I really enjoy it now. I got over that, that initial thing you know, which I guess was like, it was not playing much. If you don’t play very much, it’s kind of terrifying when you do play. When you’re playing a bit more—and also, I rethought how I approach playing live. It’s going to sound pretentious but I’ll throw it out there anyway. The reason I never play live and didn’t enjoy it was like an ego-driven thing. Like, ‘I don’t want to fall flat on my face in front of people.’ But I changed the way I view performing—it’s not about me.

I don’t believe in God or anything like that but I do believe in the sacred. So it goes back to the idea of immanence in that the sacred is present in everything. When I play, I try to get into this mindset that I’m doing [this] as an offering. If I can stay with that, then I have a good time playing. If I’m thinking about, ‘I hope I do a good set and people like me,’ and all of that shit—then it’s like, I don’t have a good set if I wanna play a good set!

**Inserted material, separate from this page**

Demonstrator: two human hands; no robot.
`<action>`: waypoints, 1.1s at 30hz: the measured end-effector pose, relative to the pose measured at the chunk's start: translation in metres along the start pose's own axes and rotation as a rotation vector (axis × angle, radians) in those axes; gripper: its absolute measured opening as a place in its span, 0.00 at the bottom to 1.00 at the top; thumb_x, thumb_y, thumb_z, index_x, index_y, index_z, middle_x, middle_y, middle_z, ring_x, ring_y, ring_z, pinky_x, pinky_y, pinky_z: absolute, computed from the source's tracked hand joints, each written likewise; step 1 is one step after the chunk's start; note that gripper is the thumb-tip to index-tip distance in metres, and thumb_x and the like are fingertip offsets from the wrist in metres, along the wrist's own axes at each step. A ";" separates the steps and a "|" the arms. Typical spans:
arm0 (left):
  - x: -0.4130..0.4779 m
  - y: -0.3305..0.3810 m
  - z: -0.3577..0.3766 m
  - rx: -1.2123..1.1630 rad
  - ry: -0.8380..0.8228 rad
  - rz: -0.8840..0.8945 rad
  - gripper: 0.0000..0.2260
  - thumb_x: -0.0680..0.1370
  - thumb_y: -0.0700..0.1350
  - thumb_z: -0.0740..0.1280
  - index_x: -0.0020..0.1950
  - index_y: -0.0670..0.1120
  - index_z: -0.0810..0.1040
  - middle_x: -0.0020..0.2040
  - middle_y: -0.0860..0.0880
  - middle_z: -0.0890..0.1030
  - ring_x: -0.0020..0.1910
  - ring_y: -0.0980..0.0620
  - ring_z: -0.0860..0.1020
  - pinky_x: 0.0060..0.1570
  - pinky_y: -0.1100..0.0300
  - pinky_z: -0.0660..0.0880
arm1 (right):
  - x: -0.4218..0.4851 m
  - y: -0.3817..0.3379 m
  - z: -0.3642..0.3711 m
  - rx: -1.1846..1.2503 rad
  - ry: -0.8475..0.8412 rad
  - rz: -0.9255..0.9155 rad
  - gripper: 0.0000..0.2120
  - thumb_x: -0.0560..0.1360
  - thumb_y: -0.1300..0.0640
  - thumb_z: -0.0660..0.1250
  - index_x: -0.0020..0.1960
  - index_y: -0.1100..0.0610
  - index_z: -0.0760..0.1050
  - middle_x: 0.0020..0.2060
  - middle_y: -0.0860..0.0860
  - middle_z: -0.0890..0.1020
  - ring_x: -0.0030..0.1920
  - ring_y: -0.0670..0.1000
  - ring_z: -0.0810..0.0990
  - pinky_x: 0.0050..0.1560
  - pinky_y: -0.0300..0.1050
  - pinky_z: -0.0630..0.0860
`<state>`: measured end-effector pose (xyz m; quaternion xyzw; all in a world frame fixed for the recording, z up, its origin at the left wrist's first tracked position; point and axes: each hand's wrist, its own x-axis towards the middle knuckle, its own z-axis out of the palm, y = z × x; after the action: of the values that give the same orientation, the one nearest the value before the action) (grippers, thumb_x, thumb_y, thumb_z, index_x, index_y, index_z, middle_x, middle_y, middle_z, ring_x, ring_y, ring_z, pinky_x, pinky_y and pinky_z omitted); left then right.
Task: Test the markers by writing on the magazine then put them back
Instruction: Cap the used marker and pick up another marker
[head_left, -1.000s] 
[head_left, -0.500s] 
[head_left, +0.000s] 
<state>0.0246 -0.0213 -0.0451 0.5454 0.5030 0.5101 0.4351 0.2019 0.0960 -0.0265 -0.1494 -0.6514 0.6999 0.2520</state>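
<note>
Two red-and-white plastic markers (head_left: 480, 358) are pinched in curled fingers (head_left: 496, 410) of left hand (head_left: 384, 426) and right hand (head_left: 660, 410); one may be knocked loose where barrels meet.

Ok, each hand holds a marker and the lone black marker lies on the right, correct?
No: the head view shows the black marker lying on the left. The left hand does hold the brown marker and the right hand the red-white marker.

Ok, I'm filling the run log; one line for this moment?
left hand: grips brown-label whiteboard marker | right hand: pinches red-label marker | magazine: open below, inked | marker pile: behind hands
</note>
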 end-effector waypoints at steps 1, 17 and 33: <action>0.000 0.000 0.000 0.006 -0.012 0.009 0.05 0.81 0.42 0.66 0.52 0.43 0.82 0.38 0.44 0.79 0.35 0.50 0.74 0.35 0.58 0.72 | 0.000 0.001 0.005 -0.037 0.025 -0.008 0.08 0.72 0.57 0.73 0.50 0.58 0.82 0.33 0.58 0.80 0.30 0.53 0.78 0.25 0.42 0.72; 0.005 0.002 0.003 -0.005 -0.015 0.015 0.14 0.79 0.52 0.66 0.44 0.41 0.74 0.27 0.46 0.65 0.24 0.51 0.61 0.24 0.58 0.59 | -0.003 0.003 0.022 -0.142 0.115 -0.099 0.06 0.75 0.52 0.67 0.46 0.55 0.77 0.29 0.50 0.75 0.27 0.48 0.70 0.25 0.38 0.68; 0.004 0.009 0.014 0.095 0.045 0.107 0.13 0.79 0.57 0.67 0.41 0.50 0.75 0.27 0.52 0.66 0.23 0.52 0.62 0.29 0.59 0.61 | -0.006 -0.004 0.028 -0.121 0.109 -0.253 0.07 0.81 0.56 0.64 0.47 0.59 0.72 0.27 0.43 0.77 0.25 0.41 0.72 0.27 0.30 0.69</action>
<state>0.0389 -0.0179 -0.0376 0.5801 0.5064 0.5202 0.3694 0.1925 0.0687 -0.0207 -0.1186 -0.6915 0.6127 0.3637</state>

It doesn’t sound pretentious at all.
Even though I’m playing a lot more than I played before, I’m still not playing, I don’t play a ton of shows so it doesn’t get boring for me and hopefully it doesn’t get boring for the audience. It’s like, the idea being it’s a shared space, this communal experience. The music should have some kind of effect on people other than just you know… My goal with music is that I strive for that, ‘What the fuck is going on?’ feeling.

I think that’s important. If there’s not some kind of aggressive intelligence behind it, it’s just new age music.
That’s an anathema to me. I do believe there’s there’s a fundamental weirdness and strangeness about existence. That’s ultimately what I want to explore, and what I’ve always been exploring in music. If I can just crack that open a bit—because I think people forget how weird things are. We go through our lives, we work jobs, we get entranced by social media and all the banalities and the mundane but it’s like, when you just stop for a second, it’s just so fucking weird. It’s almost so weird that it is banal. I love to be able to explore that for 35 to 45 minutes with a bunch of other weirdos in the same place.